– Риск – это в моем вкусе, это удел настоящего мужчины, – говорил он про свою работу, – уж половина друзей утопла в кислоте, даже пузырей не было. Я однажды охнуть не успел, как Вовка царской водки отведал. Одни стекла от очков быстро ко дну пошли, – говорил Серый, и никто в деревне не знал, правду ли он говорит или заврался.
Быт в деревне неимоверно монотонен, каждый день по схеме: чисти картошку, ходи за водой, за молоком, колупайся на огороде, стирай, мой посуду… День длинен, родители с утра до ночи поучают друг друга и меня. Мама твердит о заоблачных сферах, загадочной Шамбале – сердце Земли и о том, что души после смерти поселяются на Венере. И что никто не знает истины, кроме экстрасенса Петрова.
Отец в плену у своих диких проектов: «Проведем отопление, построим третий этаж, ну, сначала второй… вот сценарий закончу, роман дописать надо!»
Скучища. Будто живешь с Сотворения мира, все тебе давно известно. Душа становится нудна, как жердяйский комар на закате, желаешь какого-то беспредела. Уйти в поле или, на худой конец, забиться в угол за печку, читать целыми днями про бушующую жизнь у Роллана!..
По вечерам я слушала небылицы Крёстной.
Старуха склонялась ко мне и по-заговорщически шептала в ухо:
– В нашем жердяйском кладе кареты с графскими гербами, знамена, оклады с икон, кресты.

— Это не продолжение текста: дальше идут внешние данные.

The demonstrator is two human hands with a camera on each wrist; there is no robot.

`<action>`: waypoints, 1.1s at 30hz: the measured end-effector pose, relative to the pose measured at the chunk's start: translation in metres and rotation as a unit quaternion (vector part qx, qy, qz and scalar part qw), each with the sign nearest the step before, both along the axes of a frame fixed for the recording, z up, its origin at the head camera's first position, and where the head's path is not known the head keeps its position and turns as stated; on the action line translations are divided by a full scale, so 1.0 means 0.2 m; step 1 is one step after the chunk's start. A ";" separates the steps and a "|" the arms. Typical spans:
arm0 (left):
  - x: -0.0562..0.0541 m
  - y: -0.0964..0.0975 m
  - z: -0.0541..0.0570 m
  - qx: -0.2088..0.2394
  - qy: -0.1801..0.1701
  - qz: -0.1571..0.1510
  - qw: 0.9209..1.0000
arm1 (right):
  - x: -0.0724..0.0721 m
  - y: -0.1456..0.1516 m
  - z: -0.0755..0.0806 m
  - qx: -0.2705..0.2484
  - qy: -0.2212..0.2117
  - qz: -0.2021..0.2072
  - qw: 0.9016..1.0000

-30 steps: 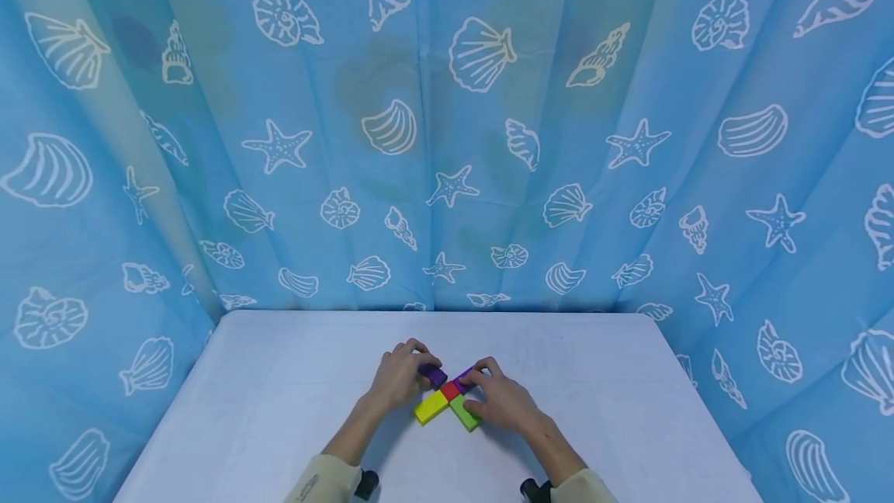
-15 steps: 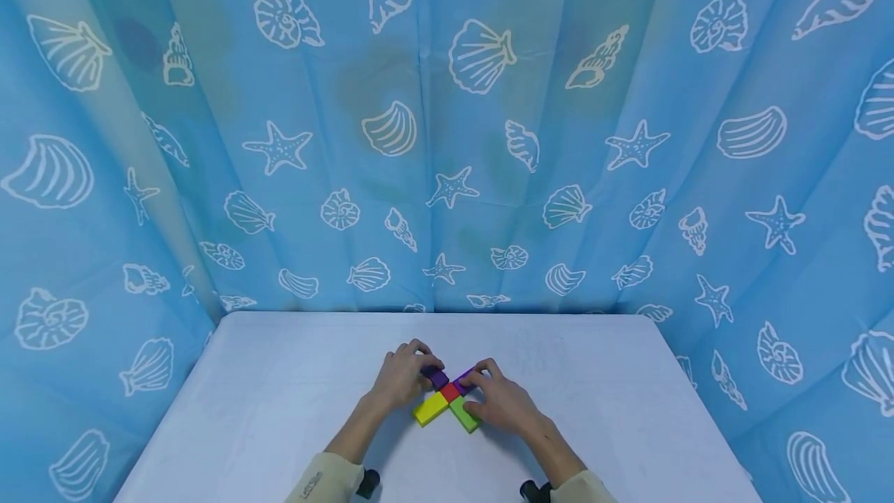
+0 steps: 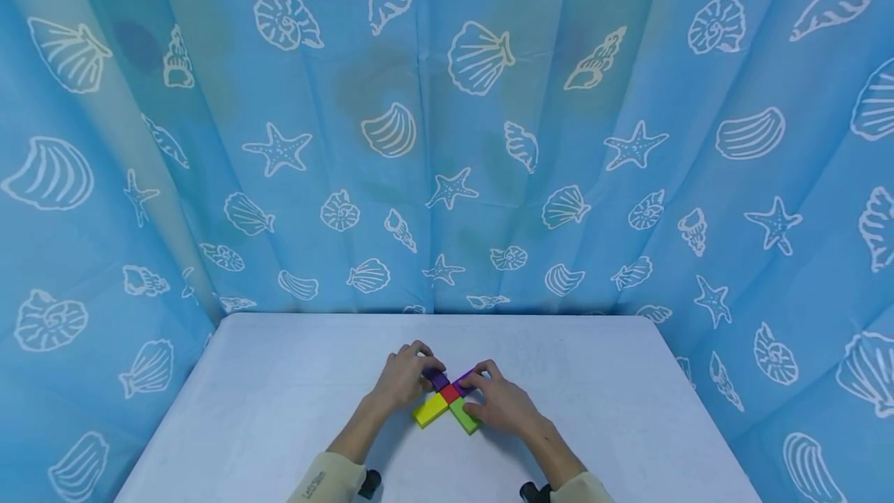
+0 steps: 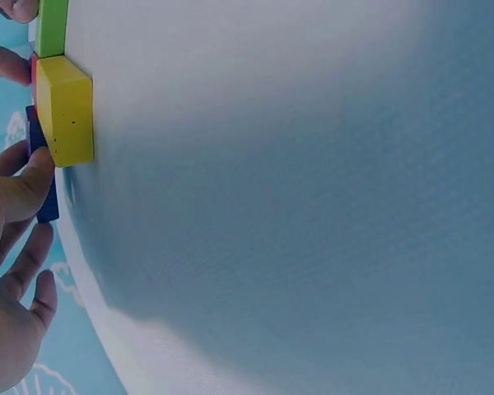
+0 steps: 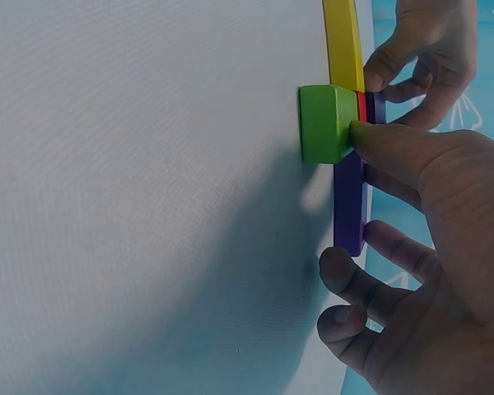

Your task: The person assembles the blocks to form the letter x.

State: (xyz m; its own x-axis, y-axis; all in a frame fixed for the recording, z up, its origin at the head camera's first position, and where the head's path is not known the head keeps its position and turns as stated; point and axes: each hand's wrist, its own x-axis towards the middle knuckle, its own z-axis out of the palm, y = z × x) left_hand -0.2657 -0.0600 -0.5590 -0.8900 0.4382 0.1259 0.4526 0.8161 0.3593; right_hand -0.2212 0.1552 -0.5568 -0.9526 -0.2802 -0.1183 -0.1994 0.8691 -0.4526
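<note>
Five colourful blocks meet in an X on the white table. At the centre sits a small red block [image 3: 449,393]. A yellow block [image 3: 430,410] extends front left, a green block [image 3: 464,415] front right. My left hand [image 3: 403,376] pinches a dark purple block [image 4: 48,197] at the back left, which touches the red one. On the back-right arm is a brighter purple block [image 5: 348,206]; my right hand [image 3: 504,404] has its fingers curled along this block, while its thumb lies against the green block. Fingers partly hide both purple blocks.
The white table [image 3: 279,379] has a far edge along a blue curtain [image 3: 447,130] printed with white shells and starfish. Dark wrist devices sit by both beige sleeves [image 3: 328,478].
My left hand has shifted slightly right with the dark purple block, which now sits closer against the red one. The right hand has barely moved.
</note>
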 end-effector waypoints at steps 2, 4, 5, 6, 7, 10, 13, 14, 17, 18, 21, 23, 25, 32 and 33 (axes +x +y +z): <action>0.00 0.00 0.00 -0.001 0.003 0.000 1.000 | 0.00 0.00 0.00 0.000 -0.001 0.000 1.000; 0.00 0.01 0.00 -0.002 0.004 0.000 1.000 | 0.00 0.00 0.00 0.001 0.000 -0.001 1.000; 0.00 0.01 0.00 -0.002 0.004 0.000 1.000 | 0.00 0.00 0.00 0.002 0.001 -0.001 1.000; 0.00 0.01 0.00 -0.002 0.004 0.001 1.000 | 0.00 0.00 0.00 0.002 0.001 -0.002 1.000; 0.00 0.01 -0.01 -0.003 0.004 0.000 1.000 | 0.00 0.00 0.00 0.002 0.001 -0.002 1.000; 0.00 0.01 -0.01 -0.004 0.002 0.000 1.000 | 0.00 0.00 0.00 0.000 -0.001 -0.004 1.000; 0.00 0.01 -0.02 -0.004 0.002 0.000 1.000 | 0.00 0.00 0.00 -0.002 -0.004 -0.005 1.000; 0.00 0.01 -0.02 -0.004 0.001 0.000 1.000 | 0.00 0.00 0.01 -0.002 -0.005 -0.005 1.000; 0.00 0.01 -0.02 -0.005 -0.002 0.000 1.000 | 0.00 0.00 0.01 0.001 -0.004 -0.004 1.000; 0.00 0.01 -0.02 -0.007 -0.001 0.001 1.000 | 0.00 0.00 0.01 0.004 -0.003 -0.004 1.000; 0.00 0.01 -0.02 -0.012 0.000 0.002 1.000 | 0.00 -0.01 0.02 0.010 0.002 -0.004 1.000; 0.01 0.01 -0.03 -0.014 0.001 0.004 1.000 | 0.00 -0.01 0.02 0.013 0.005 -0.005 1.000; 0.00 0.01 -0.03 -0.013 0.001 0.007 1.000 | 0.00 -0.01 0.02 0.014 0.005 -0.006 1.000; 0.00 0.01 -0.04 -0.010 0.002 0.008 1.000 | 0.00 -0.01 0.02 0.017 0.003 -0.006 1.000; 0.01 0.01 -0.03 -0.009 0.001 0.008 1.000 | 0.00 -0.01 0.02 0.016 0.002 -0.006 1.000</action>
State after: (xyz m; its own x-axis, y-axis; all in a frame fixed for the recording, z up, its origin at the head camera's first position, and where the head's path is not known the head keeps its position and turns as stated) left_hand -0.2644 -0.0583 -0.5659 -0.8968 0.4258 0.1199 0.4399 0.8299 0.3430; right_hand -0.2214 0.1531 -0.5527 -0.9563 -0.2652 -0.1231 -0.1910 0.8854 -0.4237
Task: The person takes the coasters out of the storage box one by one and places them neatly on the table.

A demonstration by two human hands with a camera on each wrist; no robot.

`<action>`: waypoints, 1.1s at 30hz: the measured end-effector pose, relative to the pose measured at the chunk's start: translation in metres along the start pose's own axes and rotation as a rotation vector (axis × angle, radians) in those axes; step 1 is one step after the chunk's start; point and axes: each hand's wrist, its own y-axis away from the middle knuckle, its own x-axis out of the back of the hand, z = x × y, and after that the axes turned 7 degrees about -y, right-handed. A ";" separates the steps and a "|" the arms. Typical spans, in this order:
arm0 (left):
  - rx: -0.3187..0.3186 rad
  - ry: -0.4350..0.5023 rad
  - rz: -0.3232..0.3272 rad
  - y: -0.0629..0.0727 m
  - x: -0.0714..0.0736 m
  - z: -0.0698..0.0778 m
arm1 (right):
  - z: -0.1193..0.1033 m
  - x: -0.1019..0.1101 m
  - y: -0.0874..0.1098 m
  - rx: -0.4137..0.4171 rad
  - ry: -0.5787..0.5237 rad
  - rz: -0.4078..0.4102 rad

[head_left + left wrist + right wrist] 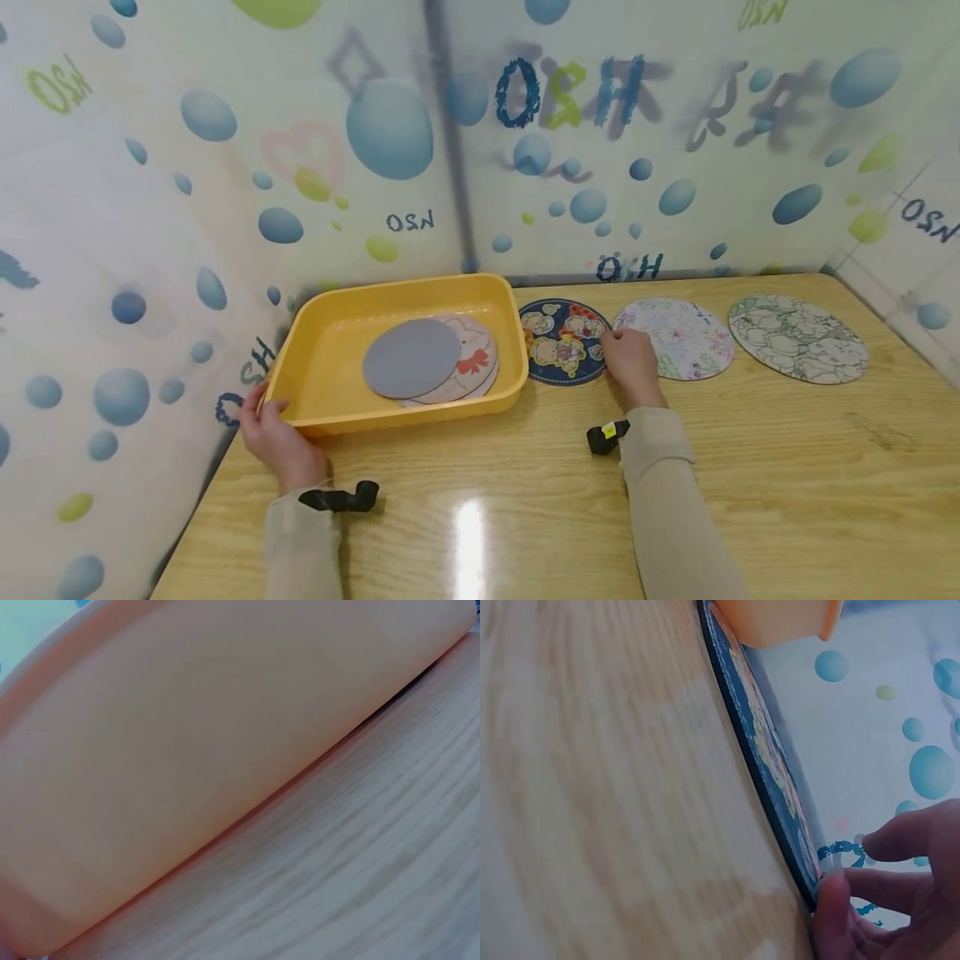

Кареты набиты золотом и актрисами! Ну, актрисы, может, какие и всплыли, – а все остальное схоронено. – Крёстная с озорством взглянула на меня и захихикала. – В бугре на опушке… Или в озере? От одной из этих каретных актрис я и произошла.
– Как? – удивилась я. – От такой, какая из озера вылезла?
– А что? Баба не квашня – встала и пошла. Сильная девка, домой босиком по снегу пилила. Не дошла, правда, в усадьбе нашей пристроилась, со помещиком нашим слюбилась. А что, у молодых это быстро – по рукам – и в баню!
– И он… он тоже в баню ходил – помещик Зверев этот ужасный? – засмеялась я.
– А чего же нет-то? Бреем-стрижем бобриком-ежом, лечим паршивых, из лысых делаем плешивых, кудри завиваем, гофре поправляем, локоны начесываем, на прибор причесываем! – вдруг закричала стихи Крёстная. – Да, был помещик наш Зверев некрасив. Черен, как черт, лохмат, вроде нашего Степана, запрется в кабинете и сидит – день, другой… И что в нем нашла прабабка моя? Ну да ничего – мужиков во все времена не хватает. А кому прабабка моя, актриса, сдалась? Сама пиголка, козья нога, комильфотная брижка! Да и дом-то у нее в Москве сгорел. А тут притулилась – и спасибо. Где хлеб, там и угол, взошла – и сиди.
Крёстная уставила свой безумный взгляд куда-то в угол. Глаза ее горели, она простерла вперед руку.
– Неприятель мчался с двух сторон. Его подпустили на ближайший ружейный выстрел. Неподвижное, будто окаменелое каре, не внимая происходящему вокруг смятению, стояло безмолвно. И вот он скомандовал: «Тревога»! Барабаны подхватили – и вмиг французские всадники устлали землю. Видишь, – наклонилась она ко мне, – в глубине колонны генерал Неверовский в шляпе с черным плюмажем? Офицеры один перед другим являли рвение умереть.
Я замотала головой:
– Какие?
– Само собой разумеется – наши! Французы – они что?.. Ножки тоненьки, душа коротенька. Пятый польский корпус Понятовского, стройсь!
«Ах, на гравюре полустертой, в один великолепный миг, я встретила, Тучков-четвертый, ваш нежный лик!» – пропела Крёстная.
Я обомлела: это же стихи Цветаевой?! Последняя Крёстнина эскапада почему-то окончательно убедила меня в том, что Крёстная знает место клада.
Еще минут десять я пыталась расспрашивать старуху о кладе и начертить с ее слов карту местности, но Крёстная ругалась и кричала, что ей «посетители надоели». Приносила я однажды и карту Солнечногорского района, но у меня ничего не получилось – оказалось, Крёстная не умела читать или притворялась.
ТЕТРАДЬ В ДЕРМАТИНЕ
Отцовский подарок, толстая тетрадь в дерматине. На первой странице, мне в науку, записана мысль неизвестного француза. Мир существует для того, чтобы войти в книгу.
Тетрадь исписана наполовину, раскиданно, разными ручками. На странице оттиск грязного пальца. Капля желтка, к ней присохла прядка пакли. «Маша, лень да неохота раньше тебя родились», – написано отцовской рукой.
В записях оттиснулись восемьдесят девятый – девяностые годы.